_Data to use_.

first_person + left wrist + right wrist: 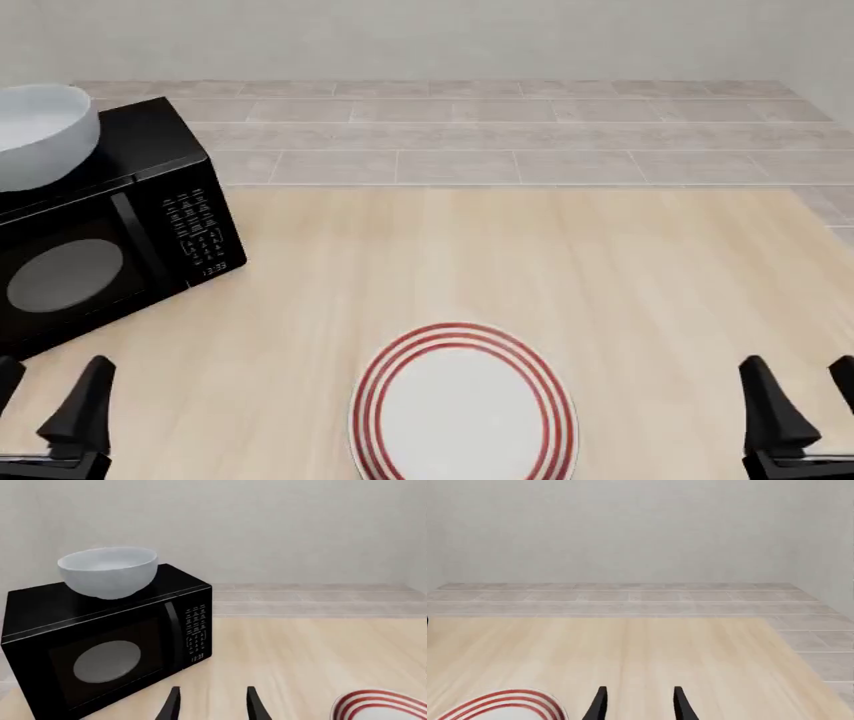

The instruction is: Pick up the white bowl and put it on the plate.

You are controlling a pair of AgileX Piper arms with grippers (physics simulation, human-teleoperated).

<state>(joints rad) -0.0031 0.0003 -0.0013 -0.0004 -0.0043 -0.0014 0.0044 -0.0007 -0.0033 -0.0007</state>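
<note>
Nothing is being held yet. The left end effector (pixel 47 400) is sitting low at about 8 o'clock in the front view, fingers spread with nothing between them. The right end effector (pixel 798 398) is waiting at about 4 o'clock, likewise spread and holding nothing.

The white bowl (pixel 40 132) is resting upright on top of the black microwave (pixel 107 235), out at 10 o'clock, near the oven's front top edge. The plate (pixel 462 408) is lying flat on the tabletop (pixel 534 260) at 6 o'clock, between the two arms and well apart from the microwave.

Step in hand, as judged: the reach for the bowl, a job for the left arm, since it is standing nearest.

- The bowl is sitting high; the arm is needing to lift above the oven's top before moving in, so as not to clip the door or keypad (pixel 196 632).
- The bowl looks glossy and deep, so a pinch over the rim, one finger inside and one outside, is looking the surest grip.
- Closing off-centre is risking a nudge that slides the bowl off the microwave.
- Carry level, then lower it centred inside the red rings.
</note>
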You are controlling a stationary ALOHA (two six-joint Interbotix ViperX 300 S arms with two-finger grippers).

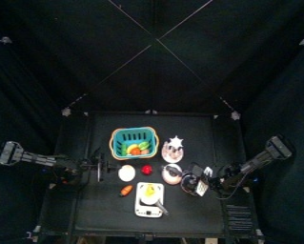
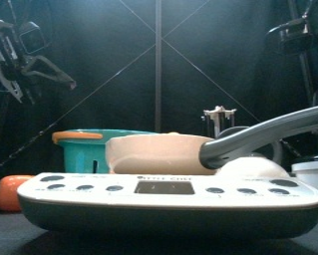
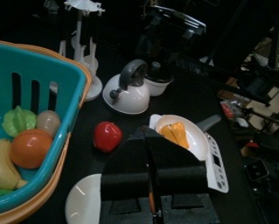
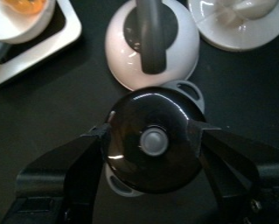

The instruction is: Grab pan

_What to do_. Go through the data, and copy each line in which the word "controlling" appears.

_Response to the task_.
You are controlling a pair of AgileX Piper arms with grippers (physics simulation, human-teleoperated).
You are controlling a stationary ALOHA (two six-joint Interbotix ViperX 300 S arms with two-finger grippers).

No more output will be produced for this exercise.